African And African-Diaspora Startups Sought For Accelerator

Written by Veronica Pamoukaghlian

Not every startup in sub-Saharan Africa and beyond has what it takes to become a successful multinational business.

But with a $2-trillion economy, Africa is home to some of the world’s most disruptive technology, with new startups and early-stage entrepreneurial activity that have caught the eye of Ghanian and Zimbabwean business partners Ethel Cofie and Dave Chakombera.

They have created Africa Twenty 10, a startup accelerator they said will bridge the gap between great ideas, talent and the global market.

Cofie, a Mandela Washington fellow, was inspired partly by her own failure.

After completing her academic training in the U.K. and a stint in the corporate world, Cofie launched a startup in Ghana but it failed to bring in enough money.

She returned to the corporate world. While working on large-scale projects in Ghana, Nigeria, and Sierra Leone, she tried to understand why her entrepreneurial endeavor had failed.

“I asked myself … how I could ensure that others like me did not take an entrepreneurial nosedive, and how I might help others learn from my experience,” she said in an interview with AFKInsider.

Cofie (@missedcofie) is a Ghanaian tech entrepreneur and pioneering member of Women in Tech, a group working to form an African alliance of female techies. She was invited to the U.S. in August as part of President Barack Obama’s Young African Leaders Initiative. She participated in the U.S.-Africa Leaders Summit.

Cofie, whose most recent corporate role was as head commercial solutions for Vodafone, kept asking questions about how she could help other entrepreneurs succeed where she had failed. She asked until she came up with an answer: Africa Twenty 10 Accelerator.

Working with Zimbabwe-based co-founder Dave Chakombera, Cofie created a mentoring and accelerator opportunity for African startups with a focus on companies looking to work internationally. The founders say they have partnerships with Microsoft 4 Afrika Initiative, Appfrica Venture Capital Fund, Expand HR Services, and iSpace.

Like Cofie, who has been an advisor for entrepreneurial projects, Chakombera, also a Mandela Washington fellow, has a experience working with startups.

He has worked for Ernst and Young and the Overseas Private Investment Corporation. He said he believes that for African businesses to reach their full potential, they need to work across multiple markets throughout the continent. Africa Twenty 10 is an ideal springboard to help them make the leap, he said in an interview with AFKInsider.

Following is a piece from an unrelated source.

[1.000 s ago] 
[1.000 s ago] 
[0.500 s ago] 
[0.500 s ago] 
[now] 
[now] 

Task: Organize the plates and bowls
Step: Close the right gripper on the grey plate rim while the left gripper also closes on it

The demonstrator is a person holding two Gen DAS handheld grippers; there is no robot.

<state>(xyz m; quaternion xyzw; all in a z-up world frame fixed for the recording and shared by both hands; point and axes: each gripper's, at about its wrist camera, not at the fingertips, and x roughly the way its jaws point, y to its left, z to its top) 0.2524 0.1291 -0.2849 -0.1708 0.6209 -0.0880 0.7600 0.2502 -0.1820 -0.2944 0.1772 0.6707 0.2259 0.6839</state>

The founders of Africa Twenty 10, Cofie and Chakombera hope to find a mix of projects with commercial potential, projects by women, and projects with a strong social focus.

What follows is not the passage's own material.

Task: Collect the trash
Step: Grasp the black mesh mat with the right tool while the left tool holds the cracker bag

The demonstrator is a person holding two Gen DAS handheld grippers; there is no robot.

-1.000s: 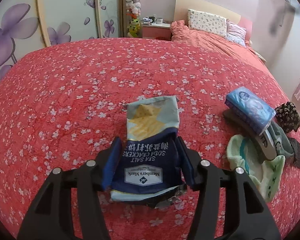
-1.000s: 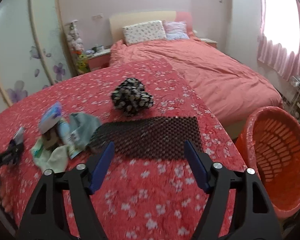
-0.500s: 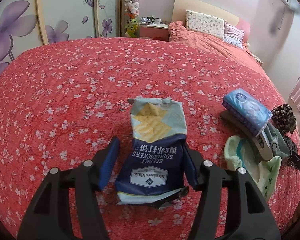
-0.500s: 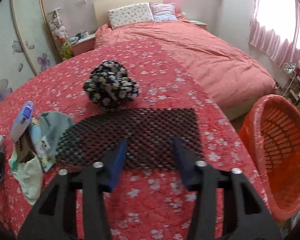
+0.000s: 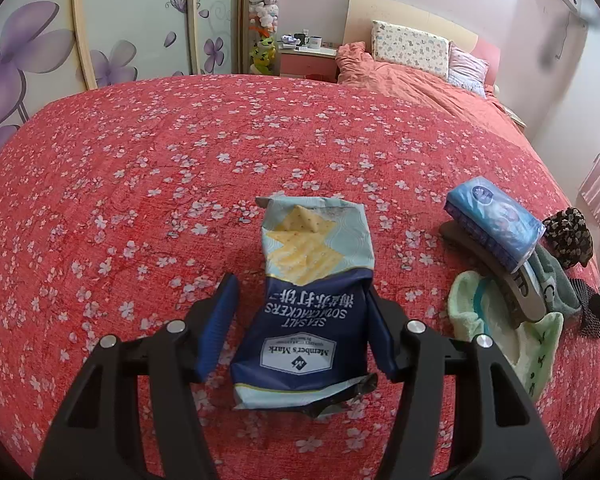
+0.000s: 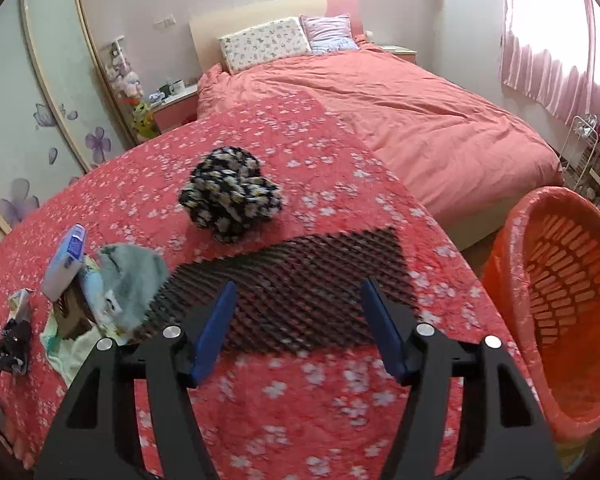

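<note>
Left tool (image 5: 302,320) is seen spread wide, astride the lower, dark-blue half of a soda cracker bag (image 5: 312,300); a gap is visible between the left pad and the bag, while the right pad sits just beside or against the bag edge, contact cannot be confirmed, so nothing is clamped. The bag is laid flat on the red floral bedspread (image 5: 180,168), label upside down to the camera, pale crumpled top pointed away, torn foil end nearest the tool. To its right a pile is seen: a blue tissue pack (image 5: 496,216) resting on a brown hair clip (image 5: 496,276), with a pale green cloth (image 5: 496,320) and a grey-green cloth (image 5: 556,280) beneath and beside them, and a black-and-cream floral fabric ball (image 5: 570,236) further right. Right tool (image 6: 300,324) is held open and empty above the near edge of a black mesh mat (image 6: 300,276), which is spread flat on the bedspread; whether the pads touch it cannot be told. The fabric ball (image 6: 230,196) is seen just beyond the mat, the tissue pack (image 6: 66,256) and cloths at its left end. An orange slotted basket (image 6: 560,280) lined with a clear bag is placed off the bed edge at far right. Right view is motion-blurred.
</note>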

Starting in January to February 2015, participants will be introduced to cutting-edge methodologies with an emphasis on lean startup, product and customer development, and organization-scaling methodologies.

Africa Twenty 10 will help them expand the work they have been doing in their communities and scale up their businesses, “by leveraging on our contacts across Africa and beyond as we look for markets and partners for participants,” Chakombera said.

To enable participants from all over Africa and the diaspora to benefit from the program, Africa Twenty 10 will run on a virtual platform. Program leaders will work from their home countries — Zimbabwe in the case of Chakombera and Ghana and the U.K. in the case of Cofie.

All Africa Twenty 10 mentoring will be done over the Internet, allowing African and African diaspora-based entrepreneurs access to leading experts from all over the world.

One of the key elements of any successful accelerator and startup development platform is what happens once the training has run its course. Chakombera said he’s confident the program won’t be a “one-hit wonder.”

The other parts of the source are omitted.